> _WHAT YOU WILL DO_
Go through the lines below and copy any that hold the string "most".

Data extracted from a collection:
=== Section Start ===
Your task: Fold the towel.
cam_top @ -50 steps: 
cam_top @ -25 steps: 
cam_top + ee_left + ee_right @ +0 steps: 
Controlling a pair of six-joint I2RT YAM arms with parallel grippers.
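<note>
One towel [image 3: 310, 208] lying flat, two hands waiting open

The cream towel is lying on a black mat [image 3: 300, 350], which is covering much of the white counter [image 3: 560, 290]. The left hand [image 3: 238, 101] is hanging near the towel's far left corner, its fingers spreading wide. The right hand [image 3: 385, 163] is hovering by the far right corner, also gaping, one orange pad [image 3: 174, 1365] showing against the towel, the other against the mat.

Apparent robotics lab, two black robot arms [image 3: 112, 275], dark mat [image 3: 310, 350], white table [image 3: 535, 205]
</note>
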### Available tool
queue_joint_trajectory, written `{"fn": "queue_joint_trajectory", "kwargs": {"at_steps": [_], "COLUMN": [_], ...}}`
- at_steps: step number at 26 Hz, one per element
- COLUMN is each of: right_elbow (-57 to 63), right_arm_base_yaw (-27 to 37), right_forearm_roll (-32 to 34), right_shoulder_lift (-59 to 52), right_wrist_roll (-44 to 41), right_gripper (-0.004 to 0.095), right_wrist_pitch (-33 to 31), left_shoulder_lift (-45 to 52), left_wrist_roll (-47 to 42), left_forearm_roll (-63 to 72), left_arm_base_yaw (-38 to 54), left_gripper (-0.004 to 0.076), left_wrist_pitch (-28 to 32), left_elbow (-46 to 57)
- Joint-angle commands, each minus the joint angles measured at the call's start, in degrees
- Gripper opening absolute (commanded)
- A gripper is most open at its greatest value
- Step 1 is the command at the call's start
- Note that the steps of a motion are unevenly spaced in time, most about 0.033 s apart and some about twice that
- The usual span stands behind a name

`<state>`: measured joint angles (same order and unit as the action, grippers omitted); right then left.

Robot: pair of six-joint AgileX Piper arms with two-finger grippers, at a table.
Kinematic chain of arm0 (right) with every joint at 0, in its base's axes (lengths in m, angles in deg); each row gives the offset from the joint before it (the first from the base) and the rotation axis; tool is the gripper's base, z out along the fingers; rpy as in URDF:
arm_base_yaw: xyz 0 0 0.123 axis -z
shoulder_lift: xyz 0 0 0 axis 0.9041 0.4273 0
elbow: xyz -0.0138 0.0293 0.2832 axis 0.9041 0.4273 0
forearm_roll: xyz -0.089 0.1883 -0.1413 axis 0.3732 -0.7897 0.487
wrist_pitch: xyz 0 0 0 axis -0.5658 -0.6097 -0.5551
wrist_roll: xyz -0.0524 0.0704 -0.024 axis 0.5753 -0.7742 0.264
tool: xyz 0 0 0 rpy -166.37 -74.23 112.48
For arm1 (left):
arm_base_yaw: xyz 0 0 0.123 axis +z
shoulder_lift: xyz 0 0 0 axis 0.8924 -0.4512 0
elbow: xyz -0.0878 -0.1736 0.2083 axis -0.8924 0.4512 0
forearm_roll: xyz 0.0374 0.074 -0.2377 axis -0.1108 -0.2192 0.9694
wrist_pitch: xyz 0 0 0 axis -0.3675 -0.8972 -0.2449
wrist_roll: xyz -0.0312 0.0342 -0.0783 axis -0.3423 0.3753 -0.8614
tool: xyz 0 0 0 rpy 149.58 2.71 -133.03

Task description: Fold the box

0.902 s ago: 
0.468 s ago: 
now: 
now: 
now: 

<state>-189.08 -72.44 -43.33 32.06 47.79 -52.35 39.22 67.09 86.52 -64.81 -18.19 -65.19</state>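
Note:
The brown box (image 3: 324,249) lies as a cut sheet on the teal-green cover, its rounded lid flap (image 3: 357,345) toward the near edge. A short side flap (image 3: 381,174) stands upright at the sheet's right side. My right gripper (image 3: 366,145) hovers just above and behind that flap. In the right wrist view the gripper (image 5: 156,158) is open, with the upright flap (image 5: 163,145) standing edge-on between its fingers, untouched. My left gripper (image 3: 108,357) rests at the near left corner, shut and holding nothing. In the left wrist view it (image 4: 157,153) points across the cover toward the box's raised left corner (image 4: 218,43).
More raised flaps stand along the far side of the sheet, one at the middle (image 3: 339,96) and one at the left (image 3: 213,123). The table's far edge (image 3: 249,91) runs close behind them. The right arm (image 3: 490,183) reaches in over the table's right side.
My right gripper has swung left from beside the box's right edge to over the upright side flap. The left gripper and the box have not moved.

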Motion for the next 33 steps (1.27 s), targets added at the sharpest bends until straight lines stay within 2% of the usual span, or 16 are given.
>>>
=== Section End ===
> _ANSWER TO THIS PROBLEM_
- A gripper is most open at its greatest value
- Note that the steps of a motion are unevenly spaced in time, most about 0.033 s apart and some about twice that

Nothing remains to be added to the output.